[Extracted records]
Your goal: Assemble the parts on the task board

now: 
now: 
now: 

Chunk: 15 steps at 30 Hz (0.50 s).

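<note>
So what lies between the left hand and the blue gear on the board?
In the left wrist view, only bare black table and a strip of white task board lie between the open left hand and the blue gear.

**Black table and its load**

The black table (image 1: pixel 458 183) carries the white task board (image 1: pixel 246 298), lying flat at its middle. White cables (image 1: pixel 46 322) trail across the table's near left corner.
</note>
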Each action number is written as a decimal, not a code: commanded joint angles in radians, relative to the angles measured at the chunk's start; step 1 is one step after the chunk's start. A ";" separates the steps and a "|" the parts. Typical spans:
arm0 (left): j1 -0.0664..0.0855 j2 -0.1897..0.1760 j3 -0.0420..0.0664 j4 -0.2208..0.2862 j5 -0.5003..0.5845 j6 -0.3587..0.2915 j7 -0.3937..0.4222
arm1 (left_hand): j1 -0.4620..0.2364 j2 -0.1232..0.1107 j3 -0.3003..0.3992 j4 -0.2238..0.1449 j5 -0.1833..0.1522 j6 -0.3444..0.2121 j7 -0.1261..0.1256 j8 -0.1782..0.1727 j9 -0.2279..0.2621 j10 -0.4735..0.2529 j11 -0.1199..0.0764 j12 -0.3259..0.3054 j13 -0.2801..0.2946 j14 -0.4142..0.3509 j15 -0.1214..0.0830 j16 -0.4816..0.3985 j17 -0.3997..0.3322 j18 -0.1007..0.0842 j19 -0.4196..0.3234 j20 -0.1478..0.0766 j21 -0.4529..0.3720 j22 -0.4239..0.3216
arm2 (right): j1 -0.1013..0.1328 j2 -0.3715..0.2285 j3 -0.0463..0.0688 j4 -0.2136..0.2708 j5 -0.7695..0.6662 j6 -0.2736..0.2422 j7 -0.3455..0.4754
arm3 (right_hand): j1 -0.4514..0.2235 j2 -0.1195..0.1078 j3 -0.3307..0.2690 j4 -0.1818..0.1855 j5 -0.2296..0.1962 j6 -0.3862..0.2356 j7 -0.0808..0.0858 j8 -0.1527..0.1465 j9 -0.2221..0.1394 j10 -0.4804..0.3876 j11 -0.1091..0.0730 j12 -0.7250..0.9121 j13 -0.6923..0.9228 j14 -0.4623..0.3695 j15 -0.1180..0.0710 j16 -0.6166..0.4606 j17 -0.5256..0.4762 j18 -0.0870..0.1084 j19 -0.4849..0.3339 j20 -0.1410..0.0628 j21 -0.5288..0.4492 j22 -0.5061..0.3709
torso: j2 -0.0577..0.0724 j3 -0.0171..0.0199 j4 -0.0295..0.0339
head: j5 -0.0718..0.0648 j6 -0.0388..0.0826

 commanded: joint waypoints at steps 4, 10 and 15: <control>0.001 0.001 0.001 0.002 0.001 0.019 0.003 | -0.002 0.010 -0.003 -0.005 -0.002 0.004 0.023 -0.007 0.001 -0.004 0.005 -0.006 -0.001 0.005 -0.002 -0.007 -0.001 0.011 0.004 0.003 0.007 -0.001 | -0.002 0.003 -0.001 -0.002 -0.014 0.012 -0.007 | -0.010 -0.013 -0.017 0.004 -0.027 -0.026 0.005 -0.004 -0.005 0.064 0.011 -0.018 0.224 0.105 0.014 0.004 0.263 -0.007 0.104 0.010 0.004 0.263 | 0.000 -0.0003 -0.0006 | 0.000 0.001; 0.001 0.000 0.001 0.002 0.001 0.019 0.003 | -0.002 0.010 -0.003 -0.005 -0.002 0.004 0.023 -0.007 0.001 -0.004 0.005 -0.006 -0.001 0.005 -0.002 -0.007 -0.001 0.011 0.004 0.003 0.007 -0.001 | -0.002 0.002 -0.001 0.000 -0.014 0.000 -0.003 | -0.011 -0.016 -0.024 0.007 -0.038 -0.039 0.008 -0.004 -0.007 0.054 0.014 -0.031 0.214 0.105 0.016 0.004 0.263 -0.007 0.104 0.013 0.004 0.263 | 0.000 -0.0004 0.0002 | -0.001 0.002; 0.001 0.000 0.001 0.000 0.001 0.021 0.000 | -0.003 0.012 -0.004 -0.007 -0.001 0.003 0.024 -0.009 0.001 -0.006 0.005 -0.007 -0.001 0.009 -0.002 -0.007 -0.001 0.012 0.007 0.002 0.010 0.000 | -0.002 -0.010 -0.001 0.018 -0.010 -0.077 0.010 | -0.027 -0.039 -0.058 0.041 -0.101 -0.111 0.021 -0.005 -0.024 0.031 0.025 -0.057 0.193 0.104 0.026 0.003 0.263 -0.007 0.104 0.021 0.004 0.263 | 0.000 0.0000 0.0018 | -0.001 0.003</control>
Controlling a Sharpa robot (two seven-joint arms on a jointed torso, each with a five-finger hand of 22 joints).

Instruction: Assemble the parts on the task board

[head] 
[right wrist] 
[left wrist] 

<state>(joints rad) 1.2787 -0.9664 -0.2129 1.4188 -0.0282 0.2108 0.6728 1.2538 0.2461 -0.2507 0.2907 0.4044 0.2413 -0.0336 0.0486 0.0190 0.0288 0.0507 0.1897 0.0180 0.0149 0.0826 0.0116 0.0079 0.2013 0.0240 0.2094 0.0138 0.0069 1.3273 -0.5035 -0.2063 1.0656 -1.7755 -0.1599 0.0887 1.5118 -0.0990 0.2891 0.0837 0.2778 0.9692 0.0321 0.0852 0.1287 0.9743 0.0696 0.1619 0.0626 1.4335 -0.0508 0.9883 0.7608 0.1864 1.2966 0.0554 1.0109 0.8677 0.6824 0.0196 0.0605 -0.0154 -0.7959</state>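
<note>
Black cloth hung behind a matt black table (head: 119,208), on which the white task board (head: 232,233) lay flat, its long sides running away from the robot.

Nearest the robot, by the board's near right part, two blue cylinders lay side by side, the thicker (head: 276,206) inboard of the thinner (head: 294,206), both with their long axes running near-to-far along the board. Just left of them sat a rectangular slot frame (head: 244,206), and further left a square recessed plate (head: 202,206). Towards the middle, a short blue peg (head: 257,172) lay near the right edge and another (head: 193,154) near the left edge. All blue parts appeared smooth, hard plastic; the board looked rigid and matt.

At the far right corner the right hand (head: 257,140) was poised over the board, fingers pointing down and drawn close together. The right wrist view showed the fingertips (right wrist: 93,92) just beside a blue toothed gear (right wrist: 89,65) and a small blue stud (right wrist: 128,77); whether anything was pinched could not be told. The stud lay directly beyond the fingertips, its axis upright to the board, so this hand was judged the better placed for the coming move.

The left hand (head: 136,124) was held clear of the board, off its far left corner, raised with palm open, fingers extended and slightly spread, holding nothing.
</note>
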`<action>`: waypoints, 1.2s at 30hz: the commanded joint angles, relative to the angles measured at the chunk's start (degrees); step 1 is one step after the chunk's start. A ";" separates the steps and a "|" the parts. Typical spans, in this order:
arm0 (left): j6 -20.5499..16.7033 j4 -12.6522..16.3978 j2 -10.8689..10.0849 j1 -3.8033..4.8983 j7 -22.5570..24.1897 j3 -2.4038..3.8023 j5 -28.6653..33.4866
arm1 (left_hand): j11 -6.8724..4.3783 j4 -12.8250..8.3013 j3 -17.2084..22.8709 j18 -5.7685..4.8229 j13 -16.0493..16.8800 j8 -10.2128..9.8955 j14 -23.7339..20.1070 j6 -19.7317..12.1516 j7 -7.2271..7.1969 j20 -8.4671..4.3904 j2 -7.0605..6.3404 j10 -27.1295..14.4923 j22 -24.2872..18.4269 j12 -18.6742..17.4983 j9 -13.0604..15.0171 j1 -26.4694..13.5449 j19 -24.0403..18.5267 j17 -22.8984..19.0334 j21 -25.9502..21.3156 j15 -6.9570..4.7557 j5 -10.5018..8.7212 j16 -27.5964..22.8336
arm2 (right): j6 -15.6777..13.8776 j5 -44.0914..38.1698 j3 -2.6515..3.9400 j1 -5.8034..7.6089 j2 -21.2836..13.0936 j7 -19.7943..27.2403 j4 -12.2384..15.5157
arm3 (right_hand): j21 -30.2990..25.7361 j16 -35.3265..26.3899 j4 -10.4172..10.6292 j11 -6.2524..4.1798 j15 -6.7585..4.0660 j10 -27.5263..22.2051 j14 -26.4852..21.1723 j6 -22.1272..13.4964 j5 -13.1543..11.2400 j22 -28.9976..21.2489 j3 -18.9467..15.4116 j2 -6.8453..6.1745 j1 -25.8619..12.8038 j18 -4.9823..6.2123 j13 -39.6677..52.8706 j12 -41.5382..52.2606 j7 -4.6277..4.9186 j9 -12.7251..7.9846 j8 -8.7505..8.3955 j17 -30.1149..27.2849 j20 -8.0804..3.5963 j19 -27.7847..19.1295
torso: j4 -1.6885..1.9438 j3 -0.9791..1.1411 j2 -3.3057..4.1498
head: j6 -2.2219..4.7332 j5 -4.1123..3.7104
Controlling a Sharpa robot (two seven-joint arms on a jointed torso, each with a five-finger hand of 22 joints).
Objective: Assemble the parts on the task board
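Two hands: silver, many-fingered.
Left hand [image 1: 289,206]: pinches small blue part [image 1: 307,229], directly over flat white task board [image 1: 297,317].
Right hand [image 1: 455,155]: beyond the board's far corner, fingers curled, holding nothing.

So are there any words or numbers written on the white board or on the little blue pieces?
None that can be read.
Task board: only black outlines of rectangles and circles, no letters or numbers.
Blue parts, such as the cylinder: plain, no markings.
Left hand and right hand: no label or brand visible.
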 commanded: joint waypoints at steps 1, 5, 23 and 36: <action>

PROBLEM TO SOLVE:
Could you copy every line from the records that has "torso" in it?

FINISHED TASK:
torso: j2 -0.0577..0.0724 j3 -0.0171..0.0199 j4 -0.0295..0.0339
Controlling a Sharpa robot (two seven-joint arms on a jointed torso, each with a five-finger hand of 22 joints).
torso: j4 -1.6885..1.9438 j3 -0.9791..1.1411 j2 -3.3057..4.1498
Controlling a Sharpa robot (two seven-joint arms on a jointed torso, each with a five-finger hand of 22 joints).

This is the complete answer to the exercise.